Han K, Kim Y, Lee J, Lim J, Lee K Y, Kang C S, Kim W I, Kim B K, Shim S I, Kim S M
Department of Clinical Pathology, Catholic University Medical College, Seoul, Korea.
Cytometry. 1999 Nov 1;37(3):178-83. doi: 10.1002/(sici)1097-0320(19991101)37:3<178::aid-cyto3>3.3.co;2-q.
Even modern automatic cell counters cannot count basophils precisely. Therefore, we need a rapid, accurate, precise, and easy method for counting basophils.
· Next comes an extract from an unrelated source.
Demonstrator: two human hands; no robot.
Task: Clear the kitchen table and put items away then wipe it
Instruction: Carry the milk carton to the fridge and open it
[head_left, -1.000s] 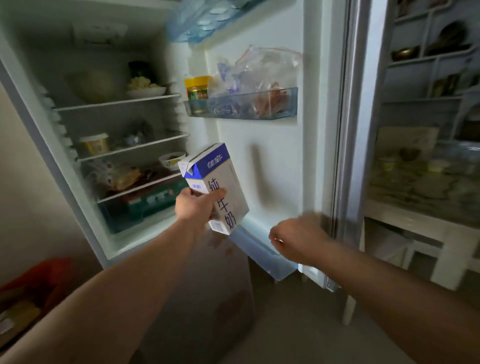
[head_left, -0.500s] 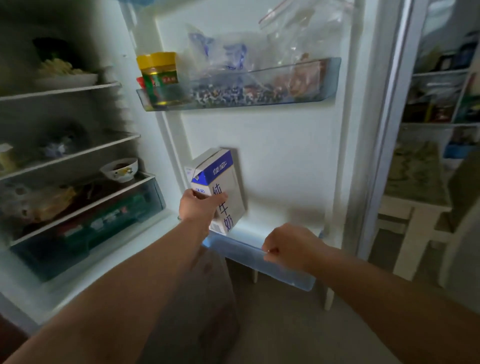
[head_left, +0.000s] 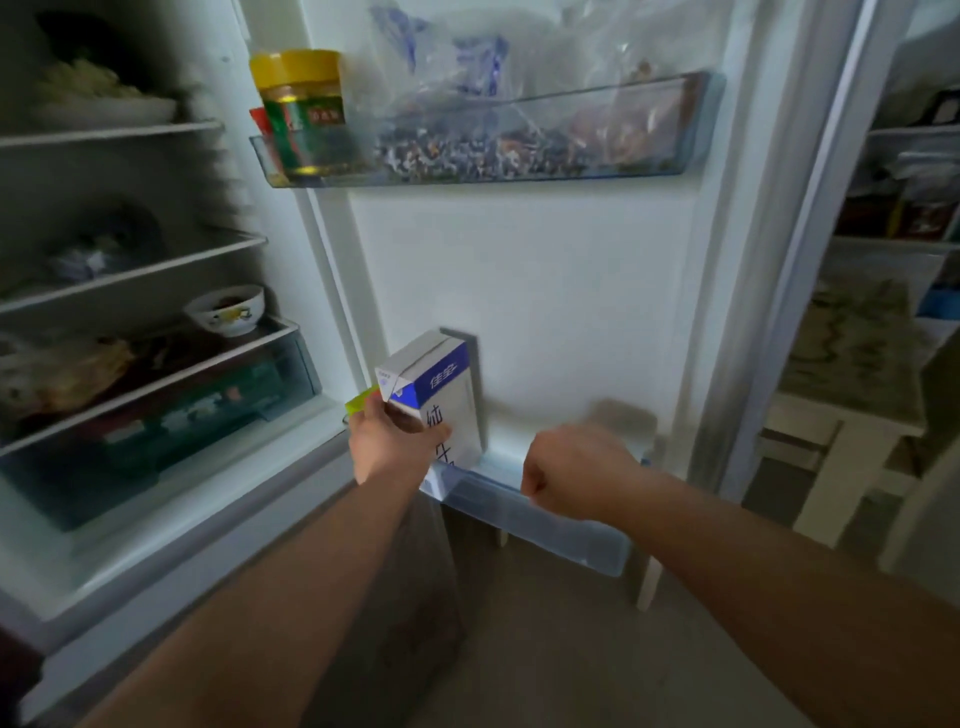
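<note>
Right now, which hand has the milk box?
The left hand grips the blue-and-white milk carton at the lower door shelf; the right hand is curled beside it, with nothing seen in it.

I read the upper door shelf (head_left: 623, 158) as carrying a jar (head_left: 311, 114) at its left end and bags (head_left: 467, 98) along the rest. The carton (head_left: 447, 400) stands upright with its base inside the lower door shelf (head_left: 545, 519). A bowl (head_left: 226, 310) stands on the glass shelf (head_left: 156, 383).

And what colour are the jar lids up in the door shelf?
Yellow. The jar lids show best in the head view.
</note>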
Using flow cytometry, basophils (CD22+/CD19-) and B cells (CD22+/CD19+) were counted. Within a large lymphocyte light scatter gate, % basophils (G%baso) and % B cells (G%B) were determined from the total count. Another method of analysis was to make two regions (R1 for basophils and R2 for B cells) and to determine in those the % basophils (R1%baso) and % B cells (R2%B) without gating. The flow cytometric basophil counts of the blood of 21 normal controls and 43 chronic myelogenous leukemia (CML) patients were compared with manual basophil count (Ma%baso) and basophil count by Coulter electronic cell counter (Hialeah, FL) (Auto%baso). CD22+/CD19- cells were sorted by a FACSCalibur (Becton Dickinson, San Jose, CA).
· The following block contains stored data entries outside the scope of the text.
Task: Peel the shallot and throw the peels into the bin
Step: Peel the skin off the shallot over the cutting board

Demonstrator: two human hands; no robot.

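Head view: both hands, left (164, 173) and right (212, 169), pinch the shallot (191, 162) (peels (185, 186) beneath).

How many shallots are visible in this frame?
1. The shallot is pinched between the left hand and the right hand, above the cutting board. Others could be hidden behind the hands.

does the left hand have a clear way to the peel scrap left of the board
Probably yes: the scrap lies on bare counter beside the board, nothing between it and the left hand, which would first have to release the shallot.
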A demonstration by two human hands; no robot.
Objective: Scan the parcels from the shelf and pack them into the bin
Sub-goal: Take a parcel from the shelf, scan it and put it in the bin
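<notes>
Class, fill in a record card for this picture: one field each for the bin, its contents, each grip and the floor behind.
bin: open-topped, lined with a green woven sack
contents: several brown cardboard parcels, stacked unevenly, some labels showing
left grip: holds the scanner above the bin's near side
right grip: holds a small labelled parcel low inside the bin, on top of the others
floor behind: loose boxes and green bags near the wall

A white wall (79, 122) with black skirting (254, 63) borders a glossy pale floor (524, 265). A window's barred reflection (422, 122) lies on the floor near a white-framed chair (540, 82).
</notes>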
The G%baso of all samples was 4.66 +/- 5.35%, and R1%baso was 4.23 +/- 4.88%, and they were well-correlated (r = 0.996, P < 0.001). The G%B of all samples was 1.55 +/- 1.68%, and R2%B was 1.59 +/- 1.67%, and they were also well-correlated (r = 0.993, P < 0.001). Their correlation was better in normal controls than in CML. G%baso was well-correlated to Ma%baso (r = 0.827) and Auto%baso (r = 0.806), and R1%baso was well-correlated to Ma%baso (r = 0.831) but showed poor correlation to Auto%baso (r = 0.734). Auto%baso revealed the poorest correlation to Ma%baso (r = 0.692). The sorted CD22+/CD19- cells were all basophils (99.48 +/- 0.30%), and they revealed CD13, CD33, and dim CD45 expression, whereas CD3, CD14, CD16, and HLA-DR were not detected on them.
We discovered a specific marker combination to identify basophils (CD22+/CD19-), and we suggest that flow cytometric analysis using these markers is an easy, reliable, and accurate method of basophil counting.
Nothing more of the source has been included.